**Problem to work on**. Both the line with "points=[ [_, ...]" and the line with "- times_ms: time" in the records below must appear in the output, along with every line between them, exactly and with nothing added.

**Material shown**.
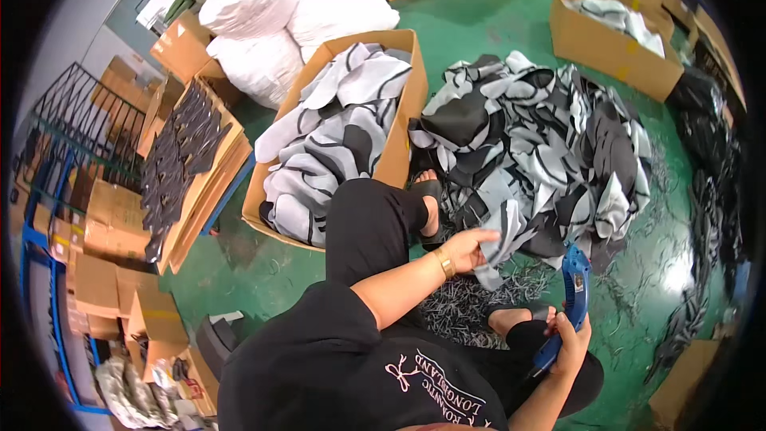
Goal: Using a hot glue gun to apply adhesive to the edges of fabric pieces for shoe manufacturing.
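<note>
Left hand (464,249): grip closed on the edge of a grey-and-black fabric piece (503,241), at the near edge of the fabric pile (542,152) on the green floor (479,24). Right hand (570,343): grip clamped around a blue tool (573,291), just below the pile. Open cardboard box (407,112) of similar fabric, left of the pile.
</note>
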A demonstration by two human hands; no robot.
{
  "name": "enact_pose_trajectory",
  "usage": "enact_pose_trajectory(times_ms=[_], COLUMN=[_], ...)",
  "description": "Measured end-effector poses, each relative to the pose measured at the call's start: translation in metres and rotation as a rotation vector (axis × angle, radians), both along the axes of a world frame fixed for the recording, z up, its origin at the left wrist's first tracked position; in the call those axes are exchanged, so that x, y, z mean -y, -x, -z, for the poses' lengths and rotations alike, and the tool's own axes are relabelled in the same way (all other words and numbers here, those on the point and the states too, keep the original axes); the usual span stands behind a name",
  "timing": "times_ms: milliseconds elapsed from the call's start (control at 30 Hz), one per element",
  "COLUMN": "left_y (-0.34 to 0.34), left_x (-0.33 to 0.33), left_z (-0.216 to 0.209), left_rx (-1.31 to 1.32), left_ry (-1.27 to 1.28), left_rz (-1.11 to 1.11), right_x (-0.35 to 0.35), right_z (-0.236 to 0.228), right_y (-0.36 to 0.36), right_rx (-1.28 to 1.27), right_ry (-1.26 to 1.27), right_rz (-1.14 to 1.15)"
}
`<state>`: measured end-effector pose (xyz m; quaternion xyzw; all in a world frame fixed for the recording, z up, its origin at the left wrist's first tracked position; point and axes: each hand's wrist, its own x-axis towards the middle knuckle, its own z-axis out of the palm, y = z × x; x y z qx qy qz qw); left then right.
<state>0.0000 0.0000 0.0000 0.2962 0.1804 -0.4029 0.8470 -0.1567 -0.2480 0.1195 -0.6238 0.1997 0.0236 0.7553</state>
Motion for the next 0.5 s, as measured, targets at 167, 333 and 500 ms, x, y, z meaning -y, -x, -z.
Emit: enact_pose_trajectory(times_ms=[167, 333, 500], left_y=[0.069, 0.096, 0.106], left_x=[0.005, -0.007, -0.020], left_z=[-0.066, -0.106, -0.113], left_rx=[0.218, 0.365, 0.443], left_ry=[-0.031, 0.000, -0.055], left_rz=[0.179, 0.189, 0.126], right_x=[-0.043, -0.079, -0.094], right_z=[-0.007, -0.004, -0.019], right_y=[0.016, 0.003, 0.002], right_rx=[-0.010, 0.067, 0.084], right_ry=[0.106, 0.335, 0.387], right_rz=[0.085, -0.069, -0.139])
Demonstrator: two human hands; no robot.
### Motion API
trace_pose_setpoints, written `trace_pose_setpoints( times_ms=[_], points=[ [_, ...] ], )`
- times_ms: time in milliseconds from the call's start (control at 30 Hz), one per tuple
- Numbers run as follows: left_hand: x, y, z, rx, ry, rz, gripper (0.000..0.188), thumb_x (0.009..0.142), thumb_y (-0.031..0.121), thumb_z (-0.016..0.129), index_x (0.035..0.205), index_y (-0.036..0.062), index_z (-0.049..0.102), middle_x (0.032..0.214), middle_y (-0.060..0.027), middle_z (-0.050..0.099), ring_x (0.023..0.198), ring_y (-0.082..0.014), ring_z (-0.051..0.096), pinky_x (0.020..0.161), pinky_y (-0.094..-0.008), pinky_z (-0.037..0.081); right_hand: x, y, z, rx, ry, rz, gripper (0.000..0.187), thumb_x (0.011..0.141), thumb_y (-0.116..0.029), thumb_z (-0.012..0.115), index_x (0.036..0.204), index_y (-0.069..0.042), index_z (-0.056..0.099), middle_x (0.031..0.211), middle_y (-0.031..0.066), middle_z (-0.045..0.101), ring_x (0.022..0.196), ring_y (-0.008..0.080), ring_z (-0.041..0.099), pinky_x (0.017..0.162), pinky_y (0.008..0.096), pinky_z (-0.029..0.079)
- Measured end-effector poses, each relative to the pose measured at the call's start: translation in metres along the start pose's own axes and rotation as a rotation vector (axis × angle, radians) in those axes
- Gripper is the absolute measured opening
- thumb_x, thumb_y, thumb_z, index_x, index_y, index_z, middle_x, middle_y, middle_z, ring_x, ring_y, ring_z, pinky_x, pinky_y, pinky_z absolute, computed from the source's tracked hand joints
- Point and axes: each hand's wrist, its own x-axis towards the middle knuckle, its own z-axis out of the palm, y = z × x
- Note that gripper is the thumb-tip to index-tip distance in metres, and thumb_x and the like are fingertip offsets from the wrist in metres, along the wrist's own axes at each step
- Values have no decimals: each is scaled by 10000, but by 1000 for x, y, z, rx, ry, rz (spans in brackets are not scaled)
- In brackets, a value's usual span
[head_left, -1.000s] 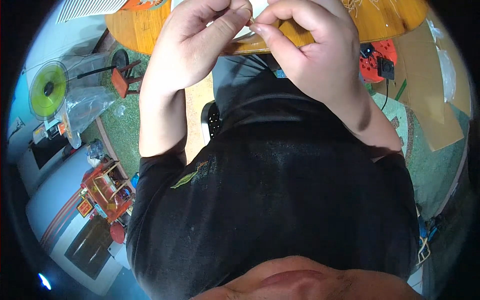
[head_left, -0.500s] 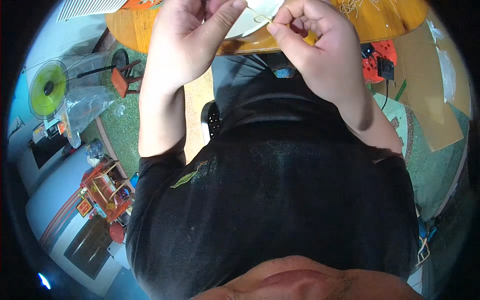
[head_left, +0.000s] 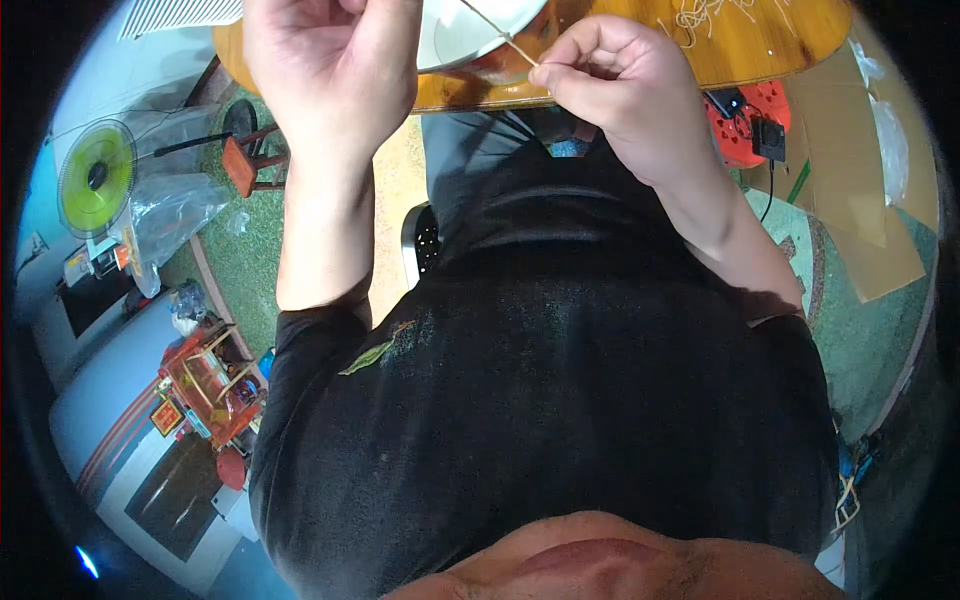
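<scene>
A thin tan string (head_left: 505, 36) runs straight and taut up and left from my right hand (head_left: 625, 85), whose thumb and forefinger pinch its lower end. The string's other end leaves the upper edge of the picture. My left hand (head_left: 330, 75) is raised at the top, its fingers curled and thumb pointing up; the fingertips are cut off, but the string leads toward them. Behind the string a white bowl (head_left: 440, 40) sits on the varnished wooden table (head_left: 590, 12), near its front edge.
Loose string pieces (head_left: 715, 12) lie on the table's right side. Below it at right are a red stool (head_left: 770, 100) with a black adapter, and flattened cardboard (head_left: 850, 190). A green fan (head_left: 97, 176) and plastic bags (head_left: 175, 215) stand left. A leaf (head_left: 368, 357) sticks to my black shirt.
My left hand has moved up and left, partly out of the picture. My right hand is slightly lower. The string, looped before, is now pulled straight.
</scene>
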Motion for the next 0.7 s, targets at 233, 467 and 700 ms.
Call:
trace_pose_setpoints(
  times_ms=[233,467,700],
  points=[
    [5,-15,4,189,17,43,233,992,-70,600,1210,0,556,1012,-5,578,849,-37,526,734,-170,423,2,-21,17,170,84,54,62,931,-30,684,889,5,653,728,-1,646,603,51,558,531,216,434],
    [8,-16,5,565,-71,63,244,969,-63,605,1192,27,564,838,29,465,703,-58,416,644,-205,366,-1,3,1,-310,-183,-341,161,982,-15,604,1050,-23,750,957,56,748,804,110,684,740,257,533],
    [9,-10,2,669,-106,64,237,936,-63,627,1153,27,594,798,-6,491,683,-89,479,637,-245,412,-2,-3,-3,-397,-87,-447,217,972,-39,632,1127,-61,781,992,99,772,883,199,744,828,313,592]
  ],
)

**Response**.
trace_pose_setpoints, written `trace_pose_setpoints( times_ms=[_], points=[ [_, ...] ], )`
- times_ms: time in milliseconds from the call's start (control at 30 Hz), one per tuple

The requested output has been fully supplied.